Wednesday, June 22

Chioggia Beets

1 comment:

  1. Just made this delicious crumble using the rhubarb and local strawberries. Had to share (the recipe only,unfortunately no leftovers);
    Strawberry Rhubarb Irish Crumble - Emeril Lagasse, There's a chef in my world.

    6 TB cold unsalted butter, diced
    5 cups quartered strawberries
    3 cups sliced rhubarb (about 1/2 inch thick)
    1/2 cup granulated sugar
    1/4 cup cornstarch
    1 tsp lemon juice
    3/4 cup flour
    3/4 cup old-fashioned oats
    2/3 cup brown sugar, packed
    pinch of salt

    Preheat oven to 375. Grease 9by9 baking dish.

    Combine strawberries, rhubarb, granulated sugar, cornstarch, lemon juice in bowl and mix gently.
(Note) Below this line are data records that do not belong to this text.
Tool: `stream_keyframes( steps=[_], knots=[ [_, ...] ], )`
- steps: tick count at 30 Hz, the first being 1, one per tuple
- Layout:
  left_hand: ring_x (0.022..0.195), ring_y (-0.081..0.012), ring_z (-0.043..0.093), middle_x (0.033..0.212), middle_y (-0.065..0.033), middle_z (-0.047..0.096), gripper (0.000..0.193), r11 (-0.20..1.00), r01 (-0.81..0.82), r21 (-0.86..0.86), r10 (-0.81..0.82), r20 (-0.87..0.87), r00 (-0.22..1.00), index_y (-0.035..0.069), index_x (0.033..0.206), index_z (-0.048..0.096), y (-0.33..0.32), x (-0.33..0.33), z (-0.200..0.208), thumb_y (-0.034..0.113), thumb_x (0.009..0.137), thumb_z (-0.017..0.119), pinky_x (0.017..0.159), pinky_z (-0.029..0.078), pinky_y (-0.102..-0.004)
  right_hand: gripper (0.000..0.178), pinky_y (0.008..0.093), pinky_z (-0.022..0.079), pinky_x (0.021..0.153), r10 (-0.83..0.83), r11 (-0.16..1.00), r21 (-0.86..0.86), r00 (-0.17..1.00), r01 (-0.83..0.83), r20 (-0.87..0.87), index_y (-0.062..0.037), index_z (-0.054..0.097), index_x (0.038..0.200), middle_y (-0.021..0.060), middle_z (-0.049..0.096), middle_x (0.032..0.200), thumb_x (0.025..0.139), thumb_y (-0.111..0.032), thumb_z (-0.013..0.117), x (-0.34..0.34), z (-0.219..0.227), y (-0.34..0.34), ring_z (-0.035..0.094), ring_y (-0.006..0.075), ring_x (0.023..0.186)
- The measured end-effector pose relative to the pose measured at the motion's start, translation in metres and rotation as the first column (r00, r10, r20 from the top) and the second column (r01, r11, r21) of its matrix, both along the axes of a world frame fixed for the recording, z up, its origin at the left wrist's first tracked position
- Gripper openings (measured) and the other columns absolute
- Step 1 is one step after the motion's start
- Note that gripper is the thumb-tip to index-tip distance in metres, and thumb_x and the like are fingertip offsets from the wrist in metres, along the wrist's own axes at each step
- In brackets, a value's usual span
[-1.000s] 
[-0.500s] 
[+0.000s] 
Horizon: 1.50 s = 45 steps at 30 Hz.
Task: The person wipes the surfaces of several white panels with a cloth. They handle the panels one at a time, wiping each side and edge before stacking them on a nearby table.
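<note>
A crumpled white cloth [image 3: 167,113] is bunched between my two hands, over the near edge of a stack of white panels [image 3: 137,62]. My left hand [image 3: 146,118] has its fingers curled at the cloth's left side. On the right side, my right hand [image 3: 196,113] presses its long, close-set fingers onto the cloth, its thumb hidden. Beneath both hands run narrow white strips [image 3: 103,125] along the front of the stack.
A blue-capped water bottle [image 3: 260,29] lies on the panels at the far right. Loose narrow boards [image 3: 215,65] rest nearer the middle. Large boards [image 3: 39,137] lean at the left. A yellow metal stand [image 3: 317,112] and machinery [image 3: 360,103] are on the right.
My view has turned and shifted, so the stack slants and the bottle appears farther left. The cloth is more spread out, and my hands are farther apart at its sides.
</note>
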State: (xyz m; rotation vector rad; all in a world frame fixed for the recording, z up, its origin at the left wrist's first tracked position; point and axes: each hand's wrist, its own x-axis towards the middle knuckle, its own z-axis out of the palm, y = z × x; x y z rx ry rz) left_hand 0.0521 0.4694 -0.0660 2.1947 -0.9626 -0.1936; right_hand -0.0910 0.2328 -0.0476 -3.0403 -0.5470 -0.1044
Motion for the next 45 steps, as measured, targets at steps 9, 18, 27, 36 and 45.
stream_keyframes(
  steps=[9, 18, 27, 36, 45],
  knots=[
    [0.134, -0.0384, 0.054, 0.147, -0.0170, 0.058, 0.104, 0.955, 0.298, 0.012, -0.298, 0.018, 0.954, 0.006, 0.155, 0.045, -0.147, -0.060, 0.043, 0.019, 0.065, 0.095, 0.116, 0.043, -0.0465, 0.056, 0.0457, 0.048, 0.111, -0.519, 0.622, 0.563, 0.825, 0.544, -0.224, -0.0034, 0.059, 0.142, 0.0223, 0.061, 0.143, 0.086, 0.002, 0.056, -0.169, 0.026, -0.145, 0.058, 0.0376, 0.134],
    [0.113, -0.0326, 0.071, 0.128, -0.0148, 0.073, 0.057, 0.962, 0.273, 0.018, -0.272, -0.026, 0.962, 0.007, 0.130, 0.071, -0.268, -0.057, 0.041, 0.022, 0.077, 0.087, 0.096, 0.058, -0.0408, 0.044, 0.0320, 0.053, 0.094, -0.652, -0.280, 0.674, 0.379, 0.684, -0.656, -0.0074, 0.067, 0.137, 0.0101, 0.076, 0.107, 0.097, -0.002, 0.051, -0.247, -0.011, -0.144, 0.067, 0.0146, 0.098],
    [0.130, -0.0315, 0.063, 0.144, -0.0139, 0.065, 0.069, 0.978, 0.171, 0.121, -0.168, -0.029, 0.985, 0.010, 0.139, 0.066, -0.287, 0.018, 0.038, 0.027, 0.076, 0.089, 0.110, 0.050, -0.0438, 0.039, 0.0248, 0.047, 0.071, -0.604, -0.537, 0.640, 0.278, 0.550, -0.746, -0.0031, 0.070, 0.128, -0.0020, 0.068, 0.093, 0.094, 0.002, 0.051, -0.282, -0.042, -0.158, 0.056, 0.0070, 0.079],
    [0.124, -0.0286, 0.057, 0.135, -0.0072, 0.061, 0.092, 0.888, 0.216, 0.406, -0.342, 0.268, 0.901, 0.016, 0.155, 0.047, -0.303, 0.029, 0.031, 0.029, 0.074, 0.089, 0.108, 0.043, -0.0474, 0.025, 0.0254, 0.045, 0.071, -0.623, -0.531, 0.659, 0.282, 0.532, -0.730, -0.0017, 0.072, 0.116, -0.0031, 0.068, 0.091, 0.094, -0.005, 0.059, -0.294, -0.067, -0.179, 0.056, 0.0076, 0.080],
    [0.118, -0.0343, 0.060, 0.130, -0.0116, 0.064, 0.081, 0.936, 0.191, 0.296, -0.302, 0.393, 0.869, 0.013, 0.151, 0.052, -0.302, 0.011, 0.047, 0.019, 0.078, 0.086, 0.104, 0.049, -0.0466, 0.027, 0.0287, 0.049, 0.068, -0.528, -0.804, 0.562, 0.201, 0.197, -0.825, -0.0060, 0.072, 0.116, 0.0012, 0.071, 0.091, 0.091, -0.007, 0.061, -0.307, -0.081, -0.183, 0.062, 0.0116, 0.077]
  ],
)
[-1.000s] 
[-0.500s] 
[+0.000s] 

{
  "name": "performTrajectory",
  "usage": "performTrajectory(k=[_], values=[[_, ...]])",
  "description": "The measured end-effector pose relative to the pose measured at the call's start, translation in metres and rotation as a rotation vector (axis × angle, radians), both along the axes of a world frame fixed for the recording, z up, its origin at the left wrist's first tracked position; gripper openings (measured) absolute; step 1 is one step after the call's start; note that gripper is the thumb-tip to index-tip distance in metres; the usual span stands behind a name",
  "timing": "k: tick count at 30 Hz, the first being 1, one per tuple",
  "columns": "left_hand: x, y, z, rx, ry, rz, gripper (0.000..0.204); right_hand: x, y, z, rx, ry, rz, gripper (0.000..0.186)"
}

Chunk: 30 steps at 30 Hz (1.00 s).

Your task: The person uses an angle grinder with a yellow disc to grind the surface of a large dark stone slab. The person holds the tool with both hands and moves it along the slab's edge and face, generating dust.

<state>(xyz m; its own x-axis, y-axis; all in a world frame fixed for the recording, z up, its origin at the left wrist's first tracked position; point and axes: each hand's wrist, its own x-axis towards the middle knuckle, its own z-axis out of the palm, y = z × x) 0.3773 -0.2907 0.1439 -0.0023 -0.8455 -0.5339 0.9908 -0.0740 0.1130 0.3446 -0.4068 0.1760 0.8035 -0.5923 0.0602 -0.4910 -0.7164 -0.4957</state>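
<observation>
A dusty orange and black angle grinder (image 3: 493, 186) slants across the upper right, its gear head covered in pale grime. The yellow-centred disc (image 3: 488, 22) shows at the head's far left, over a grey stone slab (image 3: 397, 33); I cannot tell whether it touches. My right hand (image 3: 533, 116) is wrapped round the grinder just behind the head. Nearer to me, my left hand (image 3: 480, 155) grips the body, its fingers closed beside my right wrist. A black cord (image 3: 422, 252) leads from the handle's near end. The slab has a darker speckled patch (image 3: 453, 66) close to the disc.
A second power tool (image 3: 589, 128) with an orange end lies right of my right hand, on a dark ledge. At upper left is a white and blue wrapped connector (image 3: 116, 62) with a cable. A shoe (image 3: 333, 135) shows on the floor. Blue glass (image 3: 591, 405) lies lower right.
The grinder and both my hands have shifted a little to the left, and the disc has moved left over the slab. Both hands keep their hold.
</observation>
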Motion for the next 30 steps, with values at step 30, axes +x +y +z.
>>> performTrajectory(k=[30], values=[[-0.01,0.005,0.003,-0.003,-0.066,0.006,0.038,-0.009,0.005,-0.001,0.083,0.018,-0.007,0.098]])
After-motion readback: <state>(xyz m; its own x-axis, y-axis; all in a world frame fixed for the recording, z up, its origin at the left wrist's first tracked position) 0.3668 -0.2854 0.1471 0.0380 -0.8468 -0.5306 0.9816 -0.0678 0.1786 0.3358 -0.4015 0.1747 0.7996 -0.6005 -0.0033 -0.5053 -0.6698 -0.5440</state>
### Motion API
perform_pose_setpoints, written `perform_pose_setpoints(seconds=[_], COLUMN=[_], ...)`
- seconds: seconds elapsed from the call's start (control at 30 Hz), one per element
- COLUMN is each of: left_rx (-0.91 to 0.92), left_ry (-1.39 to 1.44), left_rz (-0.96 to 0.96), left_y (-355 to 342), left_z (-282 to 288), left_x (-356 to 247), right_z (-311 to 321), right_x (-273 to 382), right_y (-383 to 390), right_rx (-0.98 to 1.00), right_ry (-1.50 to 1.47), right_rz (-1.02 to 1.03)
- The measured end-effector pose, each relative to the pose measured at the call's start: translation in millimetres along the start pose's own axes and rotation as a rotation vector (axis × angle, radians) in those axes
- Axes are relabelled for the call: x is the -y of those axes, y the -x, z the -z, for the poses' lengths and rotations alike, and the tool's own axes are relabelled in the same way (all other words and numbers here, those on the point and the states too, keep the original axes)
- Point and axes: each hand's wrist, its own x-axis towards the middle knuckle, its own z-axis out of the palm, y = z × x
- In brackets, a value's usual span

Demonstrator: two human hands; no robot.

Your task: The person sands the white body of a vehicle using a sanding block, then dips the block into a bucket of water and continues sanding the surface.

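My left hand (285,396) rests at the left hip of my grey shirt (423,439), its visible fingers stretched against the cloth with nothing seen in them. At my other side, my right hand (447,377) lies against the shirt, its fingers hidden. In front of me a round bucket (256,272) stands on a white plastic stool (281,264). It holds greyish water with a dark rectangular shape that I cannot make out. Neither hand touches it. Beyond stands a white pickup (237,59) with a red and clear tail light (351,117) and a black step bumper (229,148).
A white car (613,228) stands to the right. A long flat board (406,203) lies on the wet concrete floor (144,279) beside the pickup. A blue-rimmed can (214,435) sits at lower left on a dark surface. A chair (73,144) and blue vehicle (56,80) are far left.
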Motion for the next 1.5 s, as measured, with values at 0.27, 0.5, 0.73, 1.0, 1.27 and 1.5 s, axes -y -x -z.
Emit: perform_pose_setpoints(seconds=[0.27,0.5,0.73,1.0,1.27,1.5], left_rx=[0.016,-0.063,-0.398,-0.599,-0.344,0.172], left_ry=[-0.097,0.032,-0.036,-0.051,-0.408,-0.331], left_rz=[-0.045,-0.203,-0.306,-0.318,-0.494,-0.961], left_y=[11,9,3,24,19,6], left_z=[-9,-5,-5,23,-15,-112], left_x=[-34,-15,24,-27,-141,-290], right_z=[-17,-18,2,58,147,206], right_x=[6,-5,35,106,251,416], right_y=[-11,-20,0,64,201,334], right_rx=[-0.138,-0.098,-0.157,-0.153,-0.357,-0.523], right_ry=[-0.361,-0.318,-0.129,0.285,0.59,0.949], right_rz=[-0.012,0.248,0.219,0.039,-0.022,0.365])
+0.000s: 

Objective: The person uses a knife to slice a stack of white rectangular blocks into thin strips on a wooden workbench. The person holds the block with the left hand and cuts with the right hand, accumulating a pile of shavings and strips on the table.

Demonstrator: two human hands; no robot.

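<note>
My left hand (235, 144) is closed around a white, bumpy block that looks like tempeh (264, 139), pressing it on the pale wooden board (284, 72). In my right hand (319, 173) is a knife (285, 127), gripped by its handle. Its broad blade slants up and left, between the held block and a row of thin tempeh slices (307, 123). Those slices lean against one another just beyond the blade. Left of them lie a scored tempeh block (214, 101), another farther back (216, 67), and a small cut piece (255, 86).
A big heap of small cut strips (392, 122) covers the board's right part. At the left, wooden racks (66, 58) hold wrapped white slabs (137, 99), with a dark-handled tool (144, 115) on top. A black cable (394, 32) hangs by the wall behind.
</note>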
Pour into baking dish.

    Combine flour, oats, brown sugar, salt in another bowl. Add butter to flour mixture and work until looks like coarse crumbs. Sprinkle on top of strawberry mixture.

    Bake for 40 minutes. Remove and allow to cool. This is the hardest part because you will want to sample immediately, but you will burn the roof of your mouth and be in pain for the rest of the day.